▶ [Work instruction]:
Return the lines below that carry the word "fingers".

======== Provided records

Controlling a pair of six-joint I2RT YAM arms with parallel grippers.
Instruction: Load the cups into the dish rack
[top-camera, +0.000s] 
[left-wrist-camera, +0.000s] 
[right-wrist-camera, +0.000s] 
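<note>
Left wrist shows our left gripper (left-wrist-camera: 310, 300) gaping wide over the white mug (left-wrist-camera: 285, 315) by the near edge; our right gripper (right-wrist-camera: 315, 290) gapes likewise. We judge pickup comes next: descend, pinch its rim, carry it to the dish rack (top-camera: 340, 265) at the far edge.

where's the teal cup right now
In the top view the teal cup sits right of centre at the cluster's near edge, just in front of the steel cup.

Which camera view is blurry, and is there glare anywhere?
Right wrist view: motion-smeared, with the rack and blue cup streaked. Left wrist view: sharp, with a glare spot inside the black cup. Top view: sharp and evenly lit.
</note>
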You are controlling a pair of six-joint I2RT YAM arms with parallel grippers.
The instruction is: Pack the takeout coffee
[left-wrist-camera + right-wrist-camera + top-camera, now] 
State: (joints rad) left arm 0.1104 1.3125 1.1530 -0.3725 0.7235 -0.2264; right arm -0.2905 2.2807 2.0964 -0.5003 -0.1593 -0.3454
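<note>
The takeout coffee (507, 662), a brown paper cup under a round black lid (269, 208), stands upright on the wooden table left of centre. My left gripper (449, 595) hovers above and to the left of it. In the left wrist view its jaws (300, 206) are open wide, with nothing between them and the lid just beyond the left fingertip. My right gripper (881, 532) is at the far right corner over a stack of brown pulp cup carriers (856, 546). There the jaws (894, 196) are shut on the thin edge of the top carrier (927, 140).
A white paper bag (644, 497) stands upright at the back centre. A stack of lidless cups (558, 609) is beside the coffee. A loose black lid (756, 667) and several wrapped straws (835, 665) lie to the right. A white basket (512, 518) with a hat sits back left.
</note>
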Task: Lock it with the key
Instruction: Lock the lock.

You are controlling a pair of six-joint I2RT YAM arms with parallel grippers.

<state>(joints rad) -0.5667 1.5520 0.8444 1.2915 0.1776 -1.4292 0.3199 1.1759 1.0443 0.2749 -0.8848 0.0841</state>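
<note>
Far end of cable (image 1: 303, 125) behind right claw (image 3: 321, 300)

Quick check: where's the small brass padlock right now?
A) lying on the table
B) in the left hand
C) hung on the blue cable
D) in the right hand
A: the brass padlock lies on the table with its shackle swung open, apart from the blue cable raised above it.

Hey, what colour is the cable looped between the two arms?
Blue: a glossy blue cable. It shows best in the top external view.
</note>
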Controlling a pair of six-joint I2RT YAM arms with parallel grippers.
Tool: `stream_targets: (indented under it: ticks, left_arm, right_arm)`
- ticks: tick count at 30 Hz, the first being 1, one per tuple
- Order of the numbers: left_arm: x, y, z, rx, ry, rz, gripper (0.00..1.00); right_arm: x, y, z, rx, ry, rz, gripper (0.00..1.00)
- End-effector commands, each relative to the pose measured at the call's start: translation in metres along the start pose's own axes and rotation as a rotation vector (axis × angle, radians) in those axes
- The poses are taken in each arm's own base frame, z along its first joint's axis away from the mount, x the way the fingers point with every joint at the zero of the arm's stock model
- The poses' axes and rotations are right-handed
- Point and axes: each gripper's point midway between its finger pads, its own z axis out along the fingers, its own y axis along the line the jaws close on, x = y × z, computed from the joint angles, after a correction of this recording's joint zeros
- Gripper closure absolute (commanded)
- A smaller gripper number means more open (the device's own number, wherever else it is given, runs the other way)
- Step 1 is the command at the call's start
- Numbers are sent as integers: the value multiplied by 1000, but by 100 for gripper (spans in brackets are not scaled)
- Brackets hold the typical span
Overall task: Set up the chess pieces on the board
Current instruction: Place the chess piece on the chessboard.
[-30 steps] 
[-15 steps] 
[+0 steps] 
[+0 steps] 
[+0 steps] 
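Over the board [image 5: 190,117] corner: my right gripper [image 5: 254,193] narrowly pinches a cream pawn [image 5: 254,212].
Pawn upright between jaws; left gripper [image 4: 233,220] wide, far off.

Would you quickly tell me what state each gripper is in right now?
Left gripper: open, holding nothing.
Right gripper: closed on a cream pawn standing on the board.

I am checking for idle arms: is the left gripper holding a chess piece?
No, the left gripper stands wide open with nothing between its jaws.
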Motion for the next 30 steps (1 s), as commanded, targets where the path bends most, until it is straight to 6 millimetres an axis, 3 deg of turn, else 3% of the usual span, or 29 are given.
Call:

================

▶ [Your response]:
- The poses are taken in each arm's own base frame, z along its first joint's axis away from the mount, x the way the fingers point with every joint at the zero of the arm's stock model
- Point and axes: each gripper's point midway between its finger pads, its own z axis out along the fingers, its own y axis along the line the jaws close on, x = y × z, computed from the joint angles, after a correction of this recording's joint zeros

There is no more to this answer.